→ **Action item**
Keep the pictures out. Write out every line of the listing exactly.

→ **Data block**

┄┄┄┄┄┄┄┄┄┄┄┄┄┄┄┄┄┄┄┄

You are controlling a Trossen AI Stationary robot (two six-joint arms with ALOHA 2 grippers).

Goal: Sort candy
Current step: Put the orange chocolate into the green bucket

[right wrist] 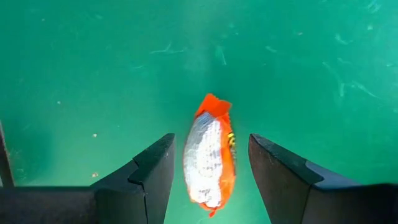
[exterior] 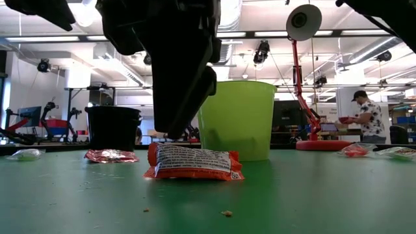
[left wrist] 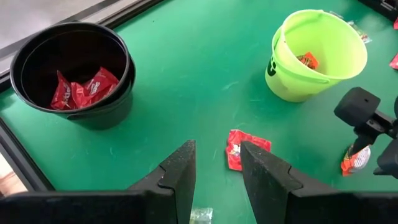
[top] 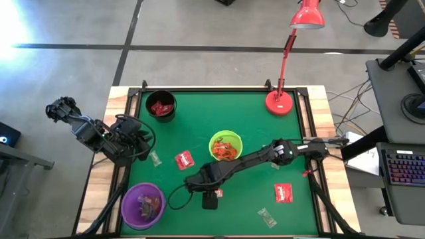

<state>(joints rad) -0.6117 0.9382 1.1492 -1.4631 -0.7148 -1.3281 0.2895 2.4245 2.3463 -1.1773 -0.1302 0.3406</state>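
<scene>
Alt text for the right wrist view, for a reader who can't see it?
An orange-wrapped candy lies on the green table mat, lined up between the right gripper and its open jaws, which flank it on both sides without touching it.

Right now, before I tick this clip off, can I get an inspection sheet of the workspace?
Surface: green mat, a few crumbs in the low view.
Job's things: orange-red candy lying on the mat between the right gripper's fingers, not gripped; red packets in the black bowl; orange wrappers in the lime-green bowl; sweets in the purple bowl; loose red packets and clear wrappers on the mat.
Clutter: red desk lamp at the far right corner.
Grippers: right gripper open, low over the candy; left gripper open, empty, at the left edge.
Cables: black cable looping beside the right arm.
Surroundings: a person beyond the table.
</scene>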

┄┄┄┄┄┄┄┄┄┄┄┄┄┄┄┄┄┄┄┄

→ **Response below**
You are controlling a Trossen AI Stationary robot (two six-joint arms with ALOHA 2 grippers).

Goal: Sort candy
Current step: Put the orange chocolate into the green bucket

[right wrist] 
[exterior] 
[left wrist] 
[top] 

<state>(joints rad) -0.6117 0.9382 1.1492 -1.4631 -0.7148 -1.3281 0.2895 2.4245 2.3463 -1.1773 -0.1302 0.3406</state>
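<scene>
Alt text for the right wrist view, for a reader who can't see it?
An orange-wrapped candy lies on the green table mat, lined up between the right gripper and its open jaws, which flank it on both sides without touching it.

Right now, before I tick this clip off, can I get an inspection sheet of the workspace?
Surface: green mat, a few crumbs in the low view.
Job's things: orange-red candy lying on the mat between the right gripper's fingers, not gripped; red packets in the black bowl; orange wrappers in the lime-green bowl; sweets in the purple bowl; loose red packets and clear wrappers on the mat.
Clutter: red desk lamp at the far right corner.
Grippers: right gripper open, low over the candy; left gripper open, empty, at the left edge.
Cables: black cable looping beside the right arm.
Surroundings: a person beyond the table.
</scene>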

No further work remains on this exercise.